Acqua in bocca. Ma non se c’è da parlare dell’ultima mossa acchiappasoldi di Chiara Ferragni. Le bottiglie di acqua minerale vendute a 8 euro l’una grazie alla firma della blogger hanno fatto il pieno di polemiche. E adesso questo umido affaire entra addirittura in Parlamento.

La regina di Instagram, sempre abilissima a cavalcare la rete, questa volta deve galleggiare tra le critiche. Nel mondo avanza la siccità, ma quando c’è di mezzo internet gli insulti piovono che è una bellezza. Se poi si fa decollare il prezzo di un bene primario, allora non c’è scampo dagli haters. “Avete attaccato la famiglia sbagliata”, ha reagito sui social il rapper Fedez, fresco marito dell’influencer e già calato nei panni del più comune “Turiddu” siciliano che mostra il petto per difendere la consorte.

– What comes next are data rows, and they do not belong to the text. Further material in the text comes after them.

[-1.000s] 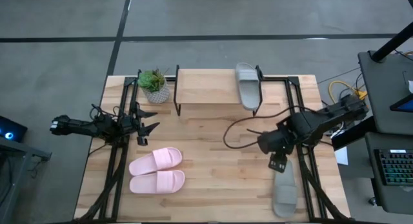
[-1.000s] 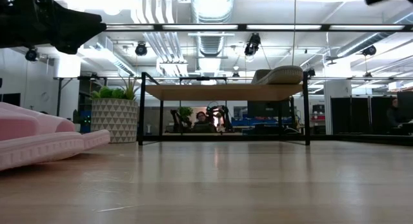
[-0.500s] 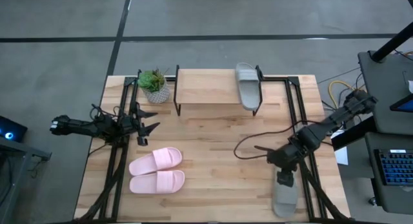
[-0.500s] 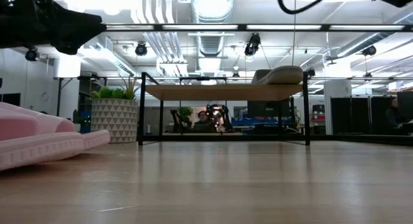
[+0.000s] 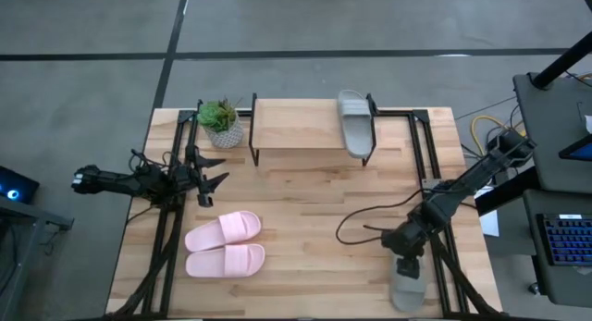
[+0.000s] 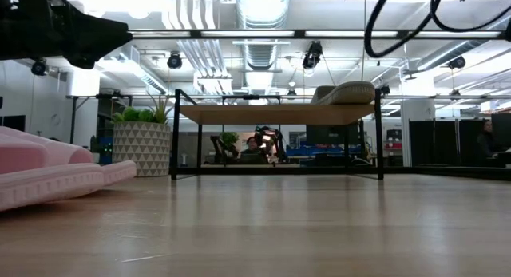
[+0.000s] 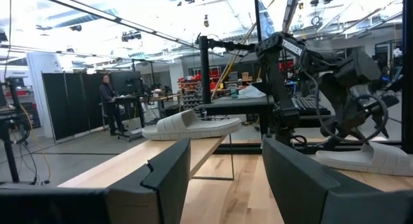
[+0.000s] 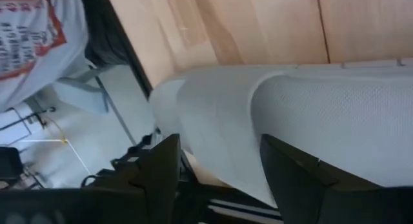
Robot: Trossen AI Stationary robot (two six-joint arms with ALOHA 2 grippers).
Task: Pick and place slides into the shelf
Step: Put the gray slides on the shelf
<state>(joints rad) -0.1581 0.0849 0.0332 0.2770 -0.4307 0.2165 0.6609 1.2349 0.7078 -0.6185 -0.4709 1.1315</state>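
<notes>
One grey-beige slide [image 5: 354, 122] lies sole-down on the right end of the shelf [image 5: 296, 125]. A second grey-beige slide [image 5: 408, 289] lies on the table at the near right. My right gripper [image 5: 407, 263] hovers over this slide's far end, pointing steeply down. In the right wrist view the right gripper [image 8: 219, 146] is open, with the slide's wide strap [image 8: 213, 114] below the gap. The pale pink pair [image 5: 225, 246] lies side by side at the near left. My left gripper [image 5: 209, 174] waits open at the left edge, clear of everything.
A potted plant [image 5: 221, 123] stands just left of the shelf. A black cable [image 5: 365, 230] loops over the table left of my right arm. Black frame rails [image 5: 166, 238] run along both table sides. Bare wood lies between the pink pair and the right arm.
My right gripper has gone down and toward the table's near edge, tipping further downward. It now stands over the grey-beige slide at the near right. The cable loop has trailed along with it. The slides have stayed where they were.
</notes>
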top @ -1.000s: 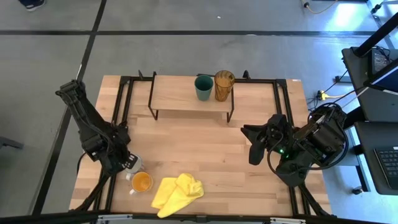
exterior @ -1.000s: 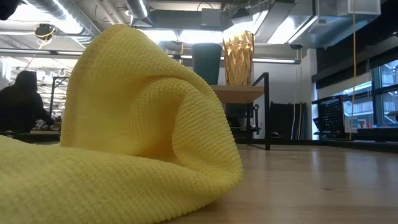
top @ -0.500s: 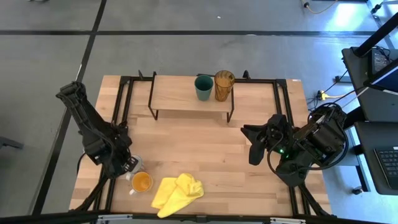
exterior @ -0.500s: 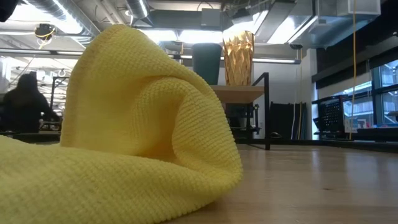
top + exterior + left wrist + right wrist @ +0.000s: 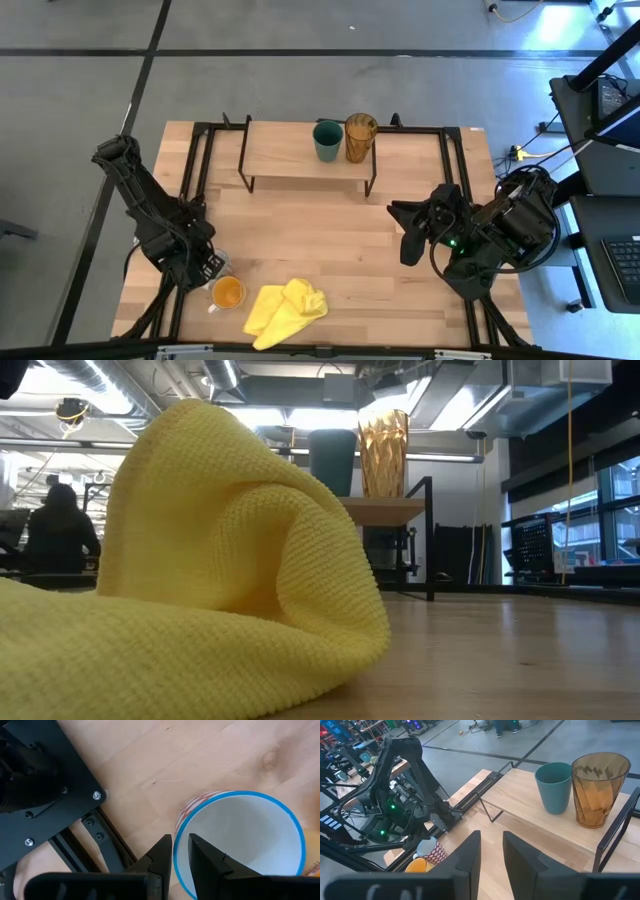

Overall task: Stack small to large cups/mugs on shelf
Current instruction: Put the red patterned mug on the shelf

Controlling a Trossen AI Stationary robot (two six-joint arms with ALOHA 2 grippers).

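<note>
Left end effector [image 5: 180, 862] is clamped on the white mug's [image 5: 240, 840] rim, lower left of the counter [image 5: 330, 240], beside the orange mug [image 5: 228, 293]. Green cup [image 5: 327, 140] and amber tumbler [image 5: 360, 137] sit on the shelf [image 5: 285, 155], top center. Right end effector [image 5: 490, 855] is slightly open, empty, at right.

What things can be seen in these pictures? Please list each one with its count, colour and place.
shelf: one, light wood on black legs, far side of the table.
green cup: one, dark green, on the shelf.
tumbler: one, amber, on the shelf beside the green cup.
white mug: one, white with a blue rim and red pattern, near left of the table.
orange mug: one, orange, beside the white mug.
cloth: one, yellow, crumpled at the near edge.
table: one, light wood.
person: one, dark clothes, in the room behind.
left gripper: its fingers straddle the white mug's rim.
right gripper: waits over the table's right side, holding nothing.
</note>
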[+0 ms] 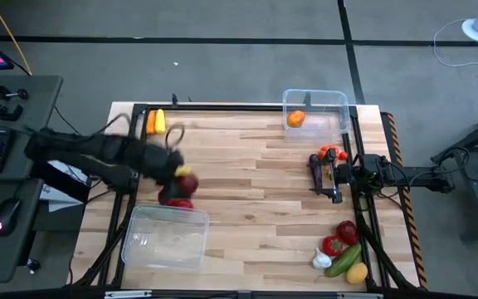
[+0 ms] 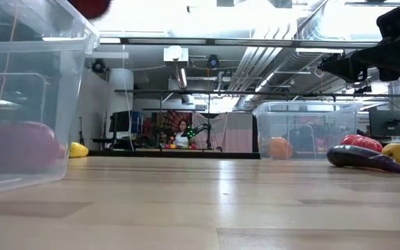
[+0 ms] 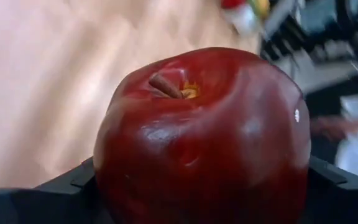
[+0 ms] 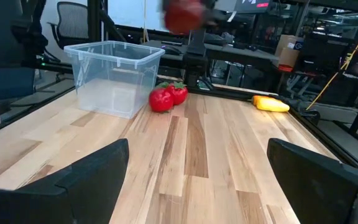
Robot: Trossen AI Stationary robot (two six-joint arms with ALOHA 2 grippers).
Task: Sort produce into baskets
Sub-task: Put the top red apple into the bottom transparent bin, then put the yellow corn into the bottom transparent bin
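Observation:
My left gripper is shut on a dark red apple, high above the table just beyond the far rim of the near clear basket. The apple also shows in the right wrist view and at the top of the low view. Two red produce pieces lie on the table against that basket's far wall. A second clear basket at the far right holds an orange piece. My right gripper is open and empty at the table's right side, fingers pointing left. My left gripper pinches the apple by its two opposite sides between its two fingers. The stem end faces the wrist camera. The apple is lifted clear of the table.
A yellow banana and an orange piece lie at the far left. A small orange-red piece lies by my right gripper. Red, green, white and yellow pieces cluster at the near right corner. Bare wood lies in the middle.

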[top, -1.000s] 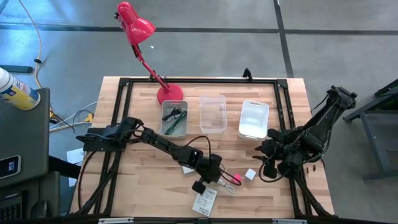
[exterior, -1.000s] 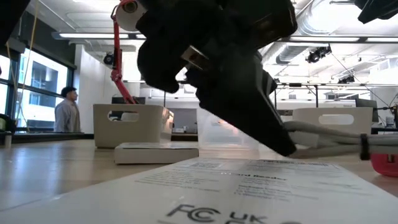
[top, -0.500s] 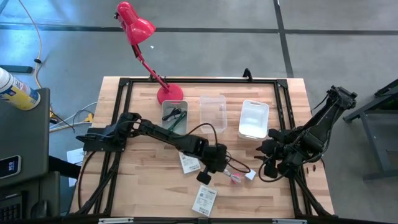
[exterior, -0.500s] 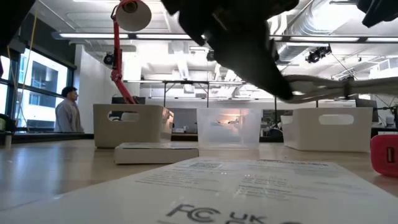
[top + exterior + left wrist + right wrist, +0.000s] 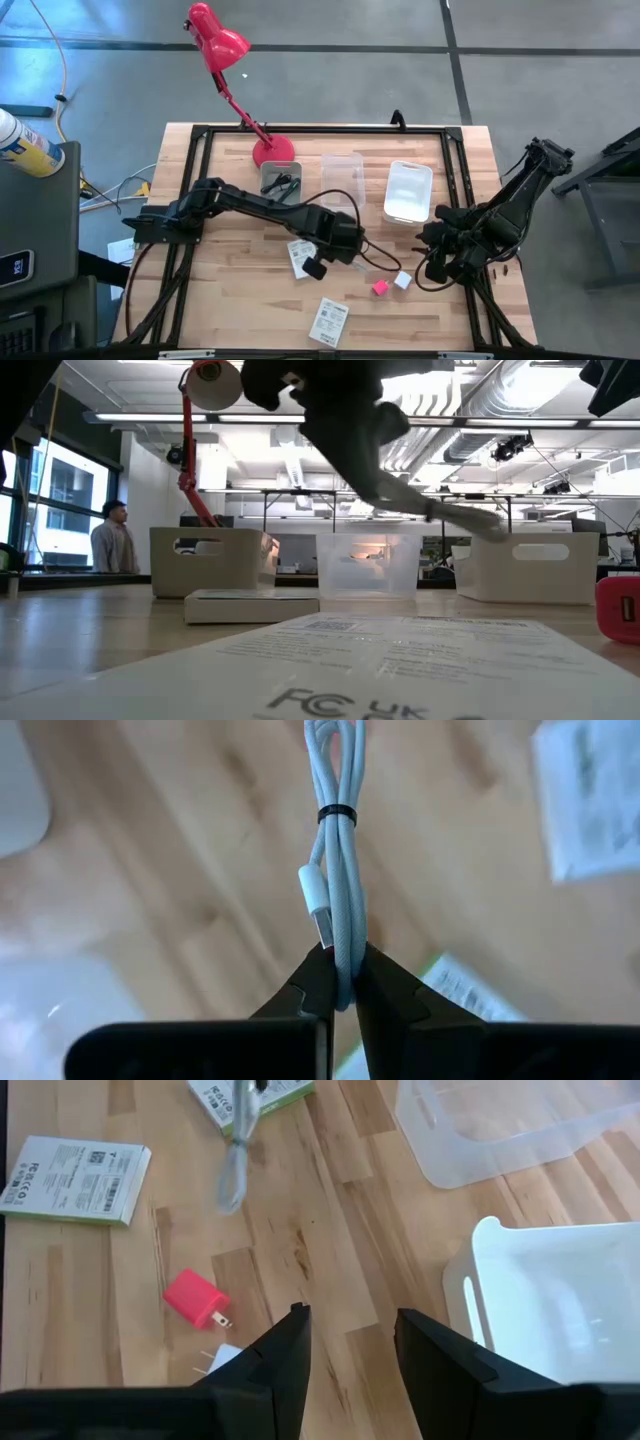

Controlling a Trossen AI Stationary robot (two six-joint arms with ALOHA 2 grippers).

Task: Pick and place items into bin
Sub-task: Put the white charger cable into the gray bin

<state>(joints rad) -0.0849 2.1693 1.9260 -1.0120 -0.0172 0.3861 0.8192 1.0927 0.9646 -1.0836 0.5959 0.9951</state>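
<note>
Cable pinched in left pincer, dangling above table middle. Carry it high over a bin's rim, centre it, then release. Right pincer idles half-open, empty, near right edge.

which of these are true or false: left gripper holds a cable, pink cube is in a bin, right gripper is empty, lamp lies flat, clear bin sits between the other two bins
1. The left gripper holds a pale cable. True.
2. The pink cube is in a bin. False: it lies on the table.
3. The right gripper holds nothing. True.
4. The red lamp lies flat. False: it stands on its base.
5. The clear bin sits between the grey bin and the white bin. True.
</note>
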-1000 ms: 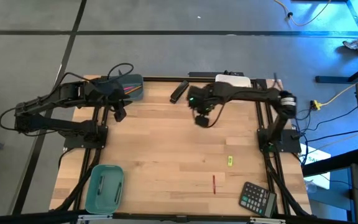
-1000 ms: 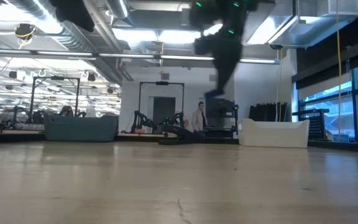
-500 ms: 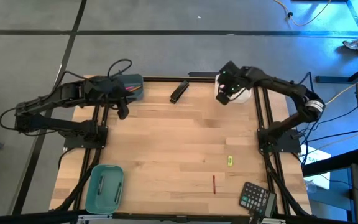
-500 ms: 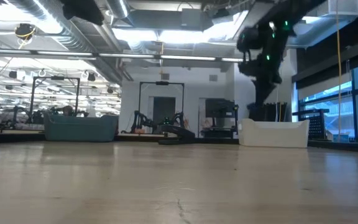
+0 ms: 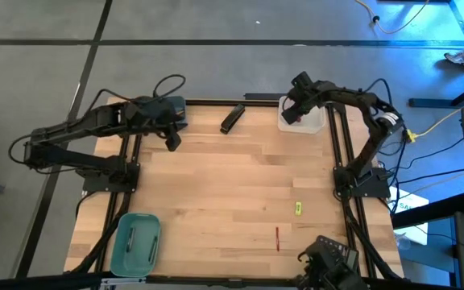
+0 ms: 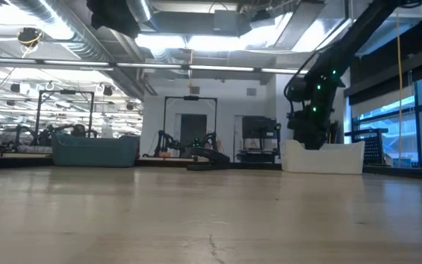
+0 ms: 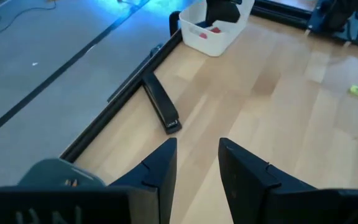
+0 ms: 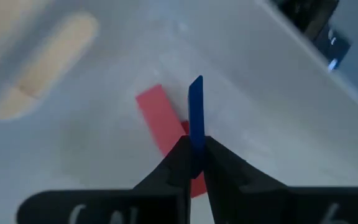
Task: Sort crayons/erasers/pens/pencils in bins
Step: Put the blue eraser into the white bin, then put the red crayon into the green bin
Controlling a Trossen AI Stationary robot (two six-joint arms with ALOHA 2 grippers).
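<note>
My right gripper stands over the white bin at the table's far right, pointing steeply down into it and shut on a small blue piece. A red eraser lies flat on the bin's floor just beneath. Near the far left, beside the blue-grey bin, my left gripper hangs open above the tabletop with nothing between its fingers. A thin red pen and a small yellow-green piece lie on the table's near right. My right gripper pinches one end of the blue piece between its two fingertips. The fingers come from above, pointing down, and the rest of the piece juts out past them into the bin. Whether its free end touches the red eraser I cannot tell.
A black oblong stapler-like object lies at the far edge between the two arms. A teal bin with a dark stick inside stands near left. A black calculator sits near right. The middle of the wooden table is bare.
My right gripper has swung from the table's far middle toward the right edge and come down into the white bin, rolling its wrist as it went, with the blue piece still in its fingers. My left gripper has drifted a little toward the table's right.
</note>
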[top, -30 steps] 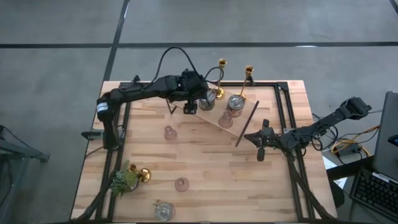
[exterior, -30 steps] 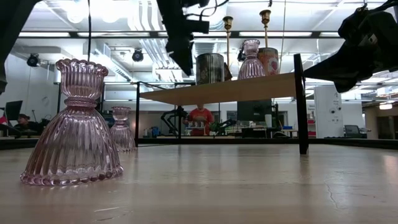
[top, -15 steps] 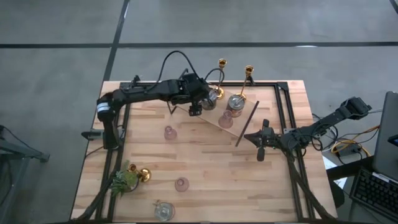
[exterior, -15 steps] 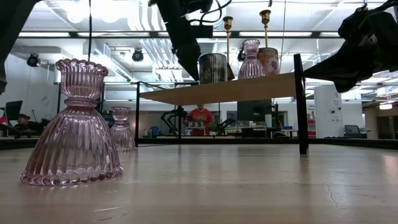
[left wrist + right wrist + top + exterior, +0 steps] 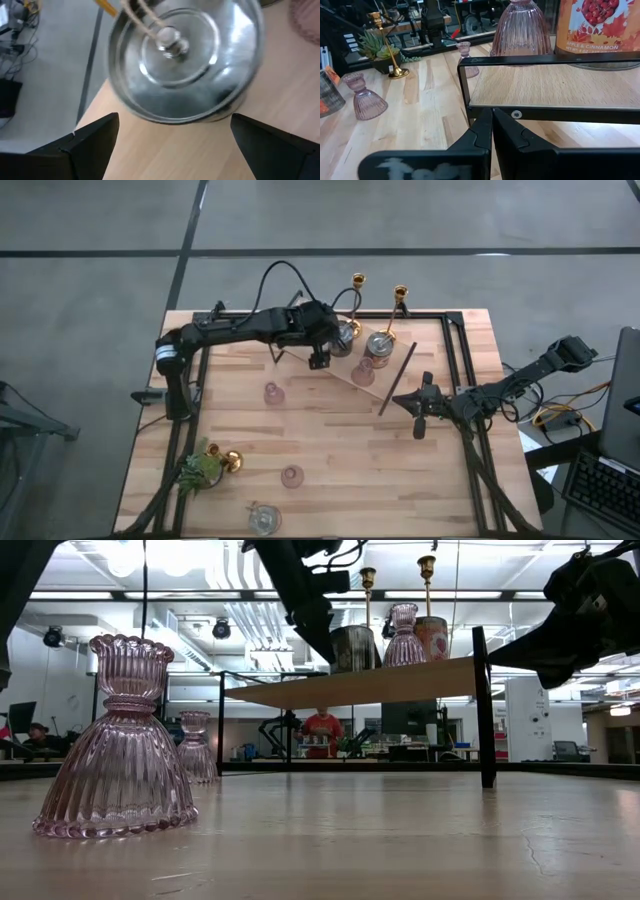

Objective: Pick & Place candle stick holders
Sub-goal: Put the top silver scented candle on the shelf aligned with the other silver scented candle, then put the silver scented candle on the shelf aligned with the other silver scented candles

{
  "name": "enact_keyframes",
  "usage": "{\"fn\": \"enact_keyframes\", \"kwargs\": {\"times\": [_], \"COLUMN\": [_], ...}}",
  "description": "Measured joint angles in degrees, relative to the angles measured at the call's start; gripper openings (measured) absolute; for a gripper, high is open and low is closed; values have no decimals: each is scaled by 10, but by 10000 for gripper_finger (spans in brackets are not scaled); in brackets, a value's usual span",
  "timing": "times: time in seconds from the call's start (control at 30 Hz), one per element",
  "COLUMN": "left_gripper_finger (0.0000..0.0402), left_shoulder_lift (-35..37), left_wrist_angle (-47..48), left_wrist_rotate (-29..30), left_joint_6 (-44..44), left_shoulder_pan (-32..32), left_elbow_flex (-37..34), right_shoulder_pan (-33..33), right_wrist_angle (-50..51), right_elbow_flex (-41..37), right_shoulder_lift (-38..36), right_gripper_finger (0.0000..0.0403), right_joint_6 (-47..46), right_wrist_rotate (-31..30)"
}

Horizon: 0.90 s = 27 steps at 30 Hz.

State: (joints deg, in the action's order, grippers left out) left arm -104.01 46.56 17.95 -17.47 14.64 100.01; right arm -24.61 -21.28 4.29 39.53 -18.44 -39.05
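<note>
High view: my left claw (image 5: 319,360) sits over the far middle of the table (image 5: 330,450), at the near-left edge of the raised shelf (image 5: 372,375), its fingers spread wide and holding nothing. A silver holder (image 5: 340,335) stands on the shelf just beyond it, a second silver one (image 5: 379,346) is further right, and a pink cup (image 5: 363,374) stands in front of that. Two gold candlesticks (image 5: 356,283) rise at the far edge. On the bare table are a pink cup (image 5: 272,393) left of centre, another pink cup (image 5: 292,476) nearer the front, a silver holder (image 5: 262,520) at the front edge, and a gold candlestick (image 5: 230,460) beside the green plant (image 5: 200,471). My right claw (image 5: 420,425) rests shut and empty at the right side. Low view: a large pink cup (image 5: 115,740) stands close to the camera, a smaller one (image 5: 196,748) behind it; the shelf (image 5: 360,685) carries the silver holder (image 5: 352,648), a pink cup (image 5: 404,636) and a jar. The left arm comes down just left of the silver holder. Left wrist view: the silver holder (image 5: 187,60) lies ahead between my two wide-apart fingers (image 5: 90,142), which do not touch it. Right wrist view: my fingers (image 5: 492,135) are pressed together, facing the shelf edge; a pink cup (image 5: 365,97) and a gold candlestick (image 5: 390,50) with the plant (image 5: 377,47) stand well beyond.
</note>
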Motion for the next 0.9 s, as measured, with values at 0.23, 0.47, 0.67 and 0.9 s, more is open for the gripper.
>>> {"fn": "enact_keyframes", "kwargs": {"times": [0.23, 0.47, 0.67, 0.9], "left_gripper_finger": [385, 385, 385, 385], "left_shoulder_lift": [0, 0, 0, 1], "left_wrist_angle": [0, -5, -7, 10], "left_wrist_rotate": [-33, -119, -129, -124], "left_joint_6": [-16, -24, -22, -19], "left_shoulder_pan": [-5, -6, -6, -6], "left_elbow_flex": [0, 0, 0, 0], "right_shoulder_pan": [0, 0, 0, 0], "right_wrist_angle": [0, 0, 0, 0], "right_elbow_flex": [0, 0, 0, 0], "right_shoulder_lift": [0, 0, 0, 0], "right_gripper_finger": [8, 8, 8, 8], "right_joint_6": [0, 0, 0, 0], "right_wrist_rotate": [0, 0, 0, 0]}}
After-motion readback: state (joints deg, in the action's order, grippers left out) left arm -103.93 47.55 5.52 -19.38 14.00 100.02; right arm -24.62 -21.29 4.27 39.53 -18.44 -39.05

Così, per fare il simpatico, ha iniziato a pubblicizzare banane da 25 euro l’una, ovviamente griffate Ferragni e in edizione strettamente limitata.

UGOLE D’ORO – Dalla provocazione alla spiegazione, Fedez ha provato a cantarci una canzone che non gli è riuscita poi così bene, mostrando in un video che ci sono bottiglie d’acqua minerale con cui possono dissetarsi giusto le ugole dei rich kids più spendaccioni. Ormai però la faccenda si era fatta troppo grossa e di un tale fondamentale problema non poteva non occuparsi il Parlamento. Il più solerte a far diventare questa storia un caso politico è stato Giampietro Maffoni, un senatore di Fratelli d’Italia, che ha invitato la Ferragni a impiegare diversamente la sua influenza su milioni di persone, magari per cambiare in meglio il mondo. Una richiesta da niente, insomma.

Negli uffici della marca di acque minerali intanto c’è chi si lecca i baffi: le bottiglie vendute in comode casse al prezzo di “soli” 72 euro ciascuna sono andate a ruba. Tutto da vedere, invece, come finirà per i caschi di banane di Fedez. Da stamane aspettiamoci che ogni fruttivendolo appassionato di social ci proponga la novità, esponendola tra mele e pere. Sembrerebbe proprio il caso di chiederselo: ma dove vai, se la banana non ce l’hai?